社会福祉主事の任用資格は、一般大学で指定の単位を修得していれば条件を満たします。特に文系学部の学生や卒業生は、履修科目をぜひ確認してみてください。
具体的には大学、短大、旧制大学、旧制高等学校、旧制専門学校のどれかを卒業していて、厚生労働大臣の指定する社会学や心理学、教育学、経済学など、約30科目のうち3つ以上の単位を取っていれば申請することができます。
指定されている科目と受けた授業の名前が多少違っていても指定科目として認められる「読替え」という規定もあり、規定と違う名前でも学校が厚生労働省に申請していて認可されていれば、これも指定科目を取ったと認められます。より細かい規定などは厚生労働省のページをご覧ください。
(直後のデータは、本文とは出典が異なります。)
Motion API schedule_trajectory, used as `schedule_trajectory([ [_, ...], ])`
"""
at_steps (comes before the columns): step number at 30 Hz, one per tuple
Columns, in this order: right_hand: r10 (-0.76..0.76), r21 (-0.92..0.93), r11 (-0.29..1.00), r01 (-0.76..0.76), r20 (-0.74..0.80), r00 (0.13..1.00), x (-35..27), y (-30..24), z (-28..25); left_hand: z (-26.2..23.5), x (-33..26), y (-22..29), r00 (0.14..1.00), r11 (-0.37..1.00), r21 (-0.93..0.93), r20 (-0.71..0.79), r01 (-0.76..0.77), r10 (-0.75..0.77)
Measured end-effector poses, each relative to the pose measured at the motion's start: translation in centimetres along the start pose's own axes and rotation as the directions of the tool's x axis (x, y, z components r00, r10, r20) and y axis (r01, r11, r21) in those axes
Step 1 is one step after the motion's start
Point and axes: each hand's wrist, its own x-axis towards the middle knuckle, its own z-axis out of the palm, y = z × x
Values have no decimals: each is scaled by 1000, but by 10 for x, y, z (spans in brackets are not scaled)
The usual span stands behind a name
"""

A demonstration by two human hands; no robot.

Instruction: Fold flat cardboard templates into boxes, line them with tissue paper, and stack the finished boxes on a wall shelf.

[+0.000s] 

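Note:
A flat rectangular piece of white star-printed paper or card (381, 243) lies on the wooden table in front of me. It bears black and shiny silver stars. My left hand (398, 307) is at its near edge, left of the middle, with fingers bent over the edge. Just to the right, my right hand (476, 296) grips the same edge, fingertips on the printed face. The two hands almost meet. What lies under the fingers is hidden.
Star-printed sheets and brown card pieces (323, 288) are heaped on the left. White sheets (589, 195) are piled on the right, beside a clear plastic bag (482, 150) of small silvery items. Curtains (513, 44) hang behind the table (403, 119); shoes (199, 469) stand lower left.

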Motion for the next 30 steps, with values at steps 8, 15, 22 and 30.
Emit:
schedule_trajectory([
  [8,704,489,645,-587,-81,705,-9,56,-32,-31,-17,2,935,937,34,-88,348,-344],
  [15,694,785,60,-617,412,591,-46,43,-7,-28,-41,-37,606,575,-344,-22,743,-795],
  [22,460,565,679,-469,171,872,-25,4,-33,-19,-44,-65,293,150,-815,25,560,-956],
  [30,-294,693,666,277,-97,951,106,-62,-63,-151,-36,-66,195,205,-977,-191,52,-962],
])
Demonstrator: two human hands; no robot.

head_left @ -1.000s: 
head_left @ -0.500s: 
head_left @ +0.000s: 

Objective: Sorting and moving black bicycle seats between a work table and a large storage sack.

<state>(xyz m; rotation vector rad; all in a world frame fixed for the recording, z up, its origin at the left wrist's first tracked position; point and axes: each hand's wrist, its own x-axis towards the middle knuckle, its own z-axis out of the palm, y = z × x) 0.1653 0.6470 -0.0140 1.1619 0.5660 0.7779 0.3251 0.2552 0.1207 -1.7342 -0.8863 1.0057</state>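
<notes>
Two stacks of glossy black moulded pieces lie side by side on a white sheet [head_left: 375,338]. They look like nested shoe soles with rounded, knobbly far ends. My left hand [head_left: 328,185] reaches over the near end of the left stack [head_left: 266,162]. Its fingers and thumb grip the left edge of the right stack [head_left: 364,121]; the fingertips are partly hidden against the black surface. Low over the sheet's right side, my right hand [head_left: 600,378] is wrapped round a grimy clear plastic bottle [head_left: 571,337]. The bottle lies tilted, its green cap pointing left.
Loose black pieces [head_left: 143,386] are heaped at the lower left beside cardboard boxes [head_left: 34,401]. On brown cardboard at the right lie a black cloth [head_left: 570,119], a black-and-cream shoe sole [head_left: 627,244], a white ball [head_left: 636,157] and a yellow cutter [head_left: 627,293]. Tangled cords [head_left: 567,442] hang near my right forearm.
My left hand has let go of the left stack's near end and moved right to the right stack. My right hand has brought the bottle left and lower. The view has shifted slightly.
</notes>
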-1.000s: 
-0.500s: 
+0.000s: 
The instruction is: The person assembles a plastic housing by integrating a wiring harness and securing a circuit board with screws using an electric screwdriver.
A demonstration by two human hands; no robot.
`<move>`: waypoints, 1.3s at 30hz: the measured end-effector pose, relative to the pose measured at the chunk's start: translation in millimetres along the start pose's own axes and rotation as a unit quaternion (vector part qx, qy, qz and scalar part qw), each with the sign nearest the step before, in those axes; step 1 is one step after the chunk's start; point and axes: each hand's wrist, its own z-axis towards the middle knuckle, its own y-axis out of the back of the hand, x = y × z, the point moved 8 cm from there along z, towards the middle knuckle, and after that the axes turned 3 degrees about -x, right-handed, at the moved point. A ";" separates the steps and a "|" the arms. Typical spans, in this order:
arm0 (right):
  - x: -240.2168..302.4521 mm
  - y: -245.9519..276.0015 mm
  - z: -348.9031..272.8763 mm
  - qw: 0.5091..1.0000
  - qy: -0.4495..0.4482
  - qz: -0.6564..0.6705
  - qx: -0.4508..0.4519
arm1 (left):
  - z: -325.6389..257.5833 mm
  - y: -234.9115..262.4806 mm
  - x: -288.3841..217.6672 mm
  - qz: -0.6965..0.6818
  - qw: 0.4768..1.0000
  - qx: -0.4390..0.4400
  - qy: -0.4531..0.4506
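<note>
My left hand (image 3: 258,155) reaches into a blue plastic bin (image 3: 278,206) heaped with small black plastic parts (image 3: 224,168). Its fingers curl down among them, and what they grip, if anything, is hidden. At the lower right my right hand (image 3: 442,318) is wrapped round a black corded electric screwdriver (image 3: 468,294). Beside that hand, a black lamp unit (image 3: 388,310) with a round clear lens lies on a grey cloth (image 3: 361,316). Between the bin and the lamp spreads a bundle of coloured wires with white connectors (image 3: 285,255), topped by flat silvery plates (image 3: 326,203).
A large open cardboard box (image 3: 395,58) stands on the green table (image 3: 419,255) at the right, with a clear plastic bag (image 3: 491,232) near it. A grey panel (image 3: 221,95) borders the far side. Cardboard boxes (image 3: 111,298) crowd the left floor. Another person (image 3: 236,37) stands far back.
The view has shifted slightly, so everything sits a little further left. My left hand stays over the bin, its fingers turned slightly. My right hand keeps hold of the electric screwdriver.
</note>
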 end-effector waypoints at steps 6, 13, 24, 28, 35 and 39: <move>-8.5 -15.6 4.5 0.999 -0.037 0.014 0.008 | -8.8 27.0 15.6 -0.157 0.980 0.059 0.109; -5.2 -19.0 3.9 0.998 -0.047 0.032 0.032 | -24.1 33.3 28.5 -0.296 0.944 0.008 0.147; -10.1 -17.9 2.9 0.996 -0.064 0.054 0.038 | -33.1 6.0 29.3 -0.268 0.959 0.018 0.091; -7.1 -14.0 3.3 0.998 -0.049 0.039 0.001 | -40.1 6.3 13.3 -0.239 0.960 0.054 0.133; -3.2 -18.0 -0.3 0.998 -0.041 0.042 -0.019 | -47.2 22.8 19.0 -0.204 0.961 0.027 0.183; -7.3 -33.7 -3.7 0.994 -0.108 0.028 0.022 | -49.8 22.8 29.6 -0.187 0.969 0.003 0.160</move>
通常、大学は資格証を発行しませんので、すでに卒業している場合は卒業証明書と成績証明書を取り寄せて確認しましょう。条件を満たしている場合、在校生は「取得見込み」と、既卒生は「任用資格取得」と履歴書に記載することができます。
- 著者
- 円城寺 雄介
- 出版日
- 2016-02-01
著者は、佐賀県庁職員の円城寺雄介。「緊急医療の分野で様々な改革ができる」と使命を感じた彼は、その情熱で周囲の人も巻き込み、次々と型破りな緊急医療改革を実行!まるで半沢直樹の県庁版のような、痛快なエピソード満載のノンフィクションです。
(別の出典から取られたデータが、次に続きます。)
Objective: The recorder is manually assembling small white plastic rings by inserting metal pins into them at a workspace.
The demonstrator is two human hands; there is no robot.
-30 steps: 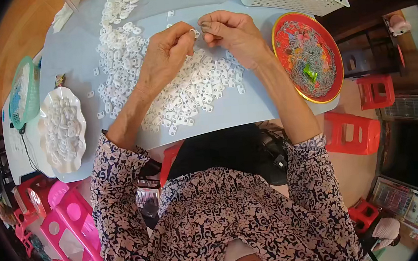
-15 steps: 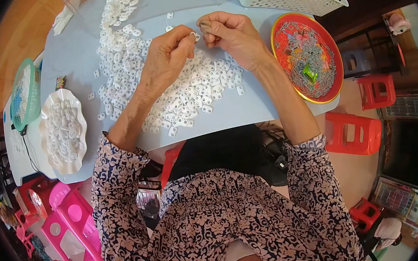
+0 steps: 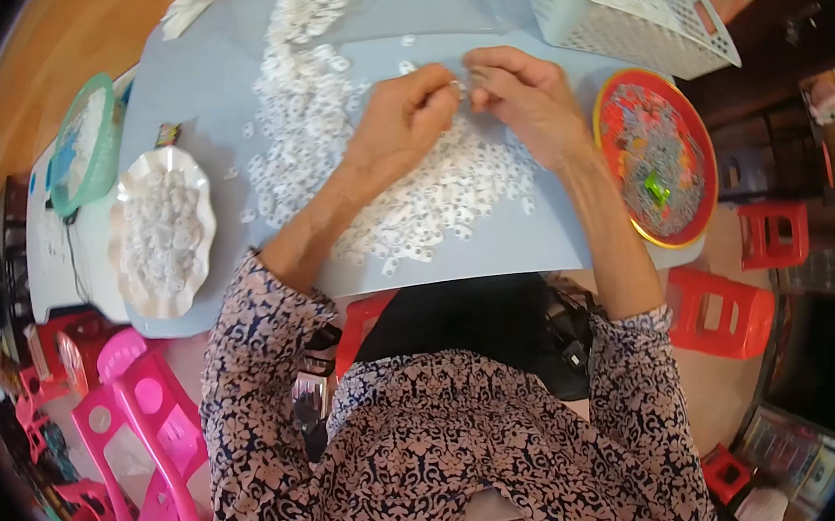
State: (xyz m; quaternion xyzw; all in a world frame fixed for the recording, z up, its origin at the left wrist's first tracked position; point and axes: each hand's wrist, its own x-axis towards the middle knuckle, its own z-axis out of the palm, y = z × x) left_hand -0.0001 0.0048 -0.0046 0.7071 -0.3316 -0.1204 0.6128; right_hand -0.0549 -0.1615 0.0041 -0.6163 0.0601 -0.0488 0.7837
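Observation:
Over a spread of small white plastic pieces with holes, my left hand is closed in a pinch. At its fingertips shows part of one white piece. Facing it, almost touching, is my right hand, thumb and forefinger bent together; whatever they grip is hidden. To the right, a red tray with a yellow rim holds many thin grey metal bits and a bright green wrapper.
A scalloped white dish full of white pieces stands left on the grey-blue table. Beyond it is a green basket. A white perforated basket stands at the back right. Pink chair and red stool flank me.
The whole view has shifted, so table and hands appear farther right and slightly lower. Both hands stay pinched close together, with the white piece still at the left fingertips.

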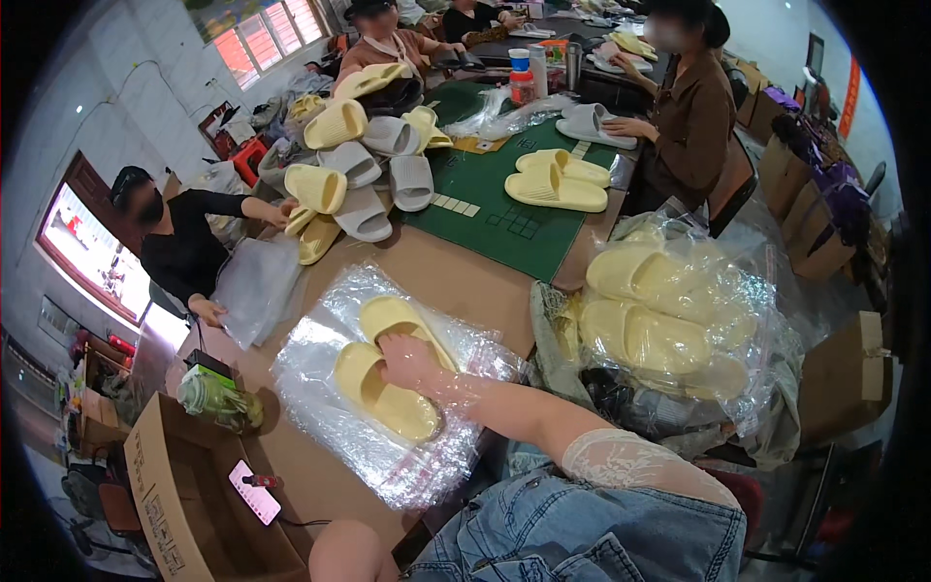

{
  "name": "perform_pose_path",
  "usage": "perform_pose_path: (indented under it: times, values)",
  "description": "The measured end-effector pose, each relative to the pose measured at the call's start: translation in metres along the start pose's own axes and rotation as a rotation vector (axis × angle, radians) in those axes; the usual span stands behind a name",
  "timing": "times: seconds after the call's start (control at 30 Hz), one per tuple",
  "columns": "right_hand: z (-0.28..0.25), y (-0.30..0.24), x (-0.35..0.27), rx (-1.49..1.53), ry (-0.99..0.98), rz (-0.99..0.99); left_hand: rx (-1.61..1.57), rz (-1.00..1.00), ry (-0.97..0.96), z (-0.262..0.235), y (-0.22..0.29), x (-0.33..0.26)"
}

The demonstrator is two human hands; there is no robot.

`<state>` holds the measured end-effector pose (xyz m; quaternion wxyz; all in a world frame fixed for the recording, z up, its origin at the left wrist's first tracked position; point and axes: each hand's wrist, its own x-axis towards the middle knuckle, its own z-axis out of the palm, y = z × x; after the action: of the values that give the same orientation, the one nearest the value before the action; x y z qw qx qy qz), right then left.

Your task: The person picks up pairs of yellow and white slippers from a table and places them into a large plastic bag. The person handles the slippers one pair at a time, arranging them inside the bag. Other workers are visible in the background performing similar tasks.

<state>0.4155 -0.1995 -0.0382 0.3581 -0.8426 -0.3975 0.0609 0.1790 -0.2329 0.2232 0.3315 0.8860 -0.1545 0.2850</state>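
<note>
- Right hand [407,361]: inside a clear plastic bag [320,388], palm down on a pair of yellow slippers [386,376]; whether the fingers are spread cannot be told.
- Slippers: side by side on the brown table [456,276], centre frame.
- Bagged yellow slippers [659,315]: at 3 o'clock.
- Left hand: out of view.

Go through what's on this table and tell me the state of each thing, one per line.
right hand: open, inside the bag, pressing on the slippers
left hand: not in view
clear plastic bag: lying flat, mouth open toward the person
pair of yellow slippers: side by side inside the bag
cardboard box: open
phone: screen lit
bagged yellow slippers: piled at right
</note>
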Motion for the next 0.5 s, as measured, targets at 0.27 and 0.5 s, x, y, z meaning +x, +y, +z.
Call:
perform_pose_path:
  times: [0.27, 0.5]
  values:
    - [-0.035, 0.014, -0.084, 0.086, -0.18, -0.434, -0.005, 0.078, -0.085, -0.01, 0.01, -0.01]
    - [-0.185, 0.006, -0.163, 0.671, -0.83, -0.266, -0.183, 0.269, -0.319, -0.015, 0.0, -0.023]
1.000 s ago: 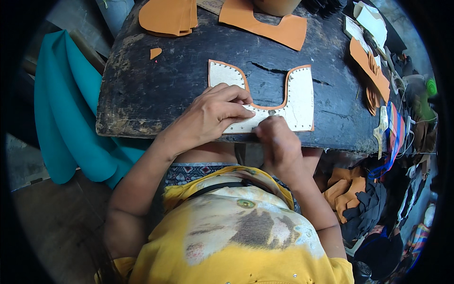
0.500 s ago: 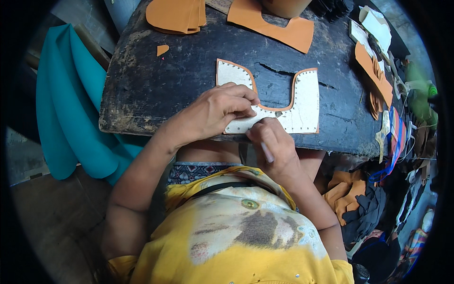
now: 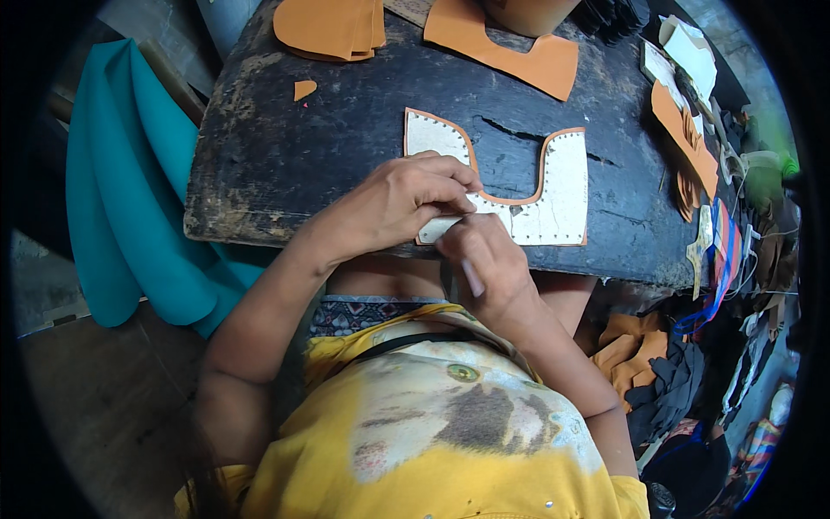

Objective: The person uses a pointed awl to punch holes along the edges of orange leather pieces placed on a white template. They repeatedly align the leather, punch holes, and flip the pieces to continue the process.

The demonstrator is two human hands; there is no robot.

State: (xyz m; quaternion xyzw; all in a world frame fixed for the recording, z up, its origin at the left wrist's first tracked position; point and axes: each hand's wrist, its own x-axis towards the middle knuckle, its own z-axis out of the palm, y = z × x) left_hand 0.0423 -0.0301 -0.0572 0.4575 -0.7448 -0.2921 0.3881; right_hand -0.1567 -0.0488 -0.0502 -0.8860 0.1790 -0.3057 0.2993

救急搬送の際に、受け入れ先の病院を探すのに時間がかかる現状を目の当たりにした著者。県内の全救急車両にiPadを設置し、病院検索システムを構築しました。さらにより多くの命を救うため、ドクターヘリの導入にも奔走。その努力が実り、全国で初めて緊急搬送時間の短縮に成功し、全国から講演依頼が舞い込むようになります。
肩書きはないが情熱はある、地元・佐賀をこよなく愛する著者。「はみだし公務員」と揶揄されながらも、地域の人々のために奔走する姿は実に爽快です。本著を読めば、仕事への前向きな意欲が湧きあがってくることでしょう。
- 著者
- 白崎 朝子
- 出版日
- 2009-04-01
著者は、99年に公務員をやめ、訪問介護事業所のヘルパーを経て2007年からグッドウィルの派遣ヘルパーを勤めた白崎朝子。本書は、介護労働に20年以上携わる経験をもとに記された、「介護現場のリアル」を伝えるルポタージュです。
介護サービス提供事業者、コムスンの不正請求問題から起きた「コムスンショック」。この出来事をきっかけに、介護サービス業者や介護保険制度への批判、労働現場の様々な課題が、連日のように報道されたことを覚えている方もいるでしょう。その裏側で、当事者達はどのような思いで仕事に向き合ってきたのでしょうか。
第1章では、コムスンショックや派遣ヘルパーになるまでの経緯、第2章では、現場の仲間の労働実態、 第3章では介護労働者の労働のあり方、生老病死に向き合うメンタリティ、介護の現場ではなぜ労働運動ができないか等、具体的なエピソードとともに描いていきます。 終章では、介護労働に希望はあるかという題目で、長年介護の現場を見てきた著者の、未来への思いが記されます。
高齢化社会にますますニーズが高まる介護の仕事。著者が読者に投げかける「現場の生の声」から、介護の現場がありありと見えてくる1冊です。
- 著者
- 柏木 ハルコ
- 出版日
- 2014-08-29
新卒で福祉事務所に配属された新人ケースワーカーの仕事を通して、生活保護のリアルを伝える本作。連載以来メディアで取り上げられるなど、今注目されているコミックシリーズです。
タイトルの「健康で文化的な最低限度の生活」とは、日本国憲法第25条第1項の条文「すべて国民は、健康で文化的な最低限度の生活を営む権利を有する」から引用したもの。主人公の義経えみるは、社会福祉制度の知識がまったくない状態で、必死に仕事を覚えながら生活保護の相談対応を行っていきます。
そんな中、虐待を伺わせるような子どもに出会ったり、時には、精神的に追い詰められた女性が取り乱し暴言を吐かれたり、相談者との様々な出来事に見舞われ……。
現代の生活保護のリアルを包み隠さずエピソードとして描いた作品です。
こうした経験を通して、ケースワーカーとしての自覚に目覚めた主人公。生活保護制度に関して本格的に勉強を始め、現実に真っ直ぐに立ち向かい寄り添っていきます。生活保護申請者の現状を知り、主人公の成長とともに自分自身も学びを得られる作品です。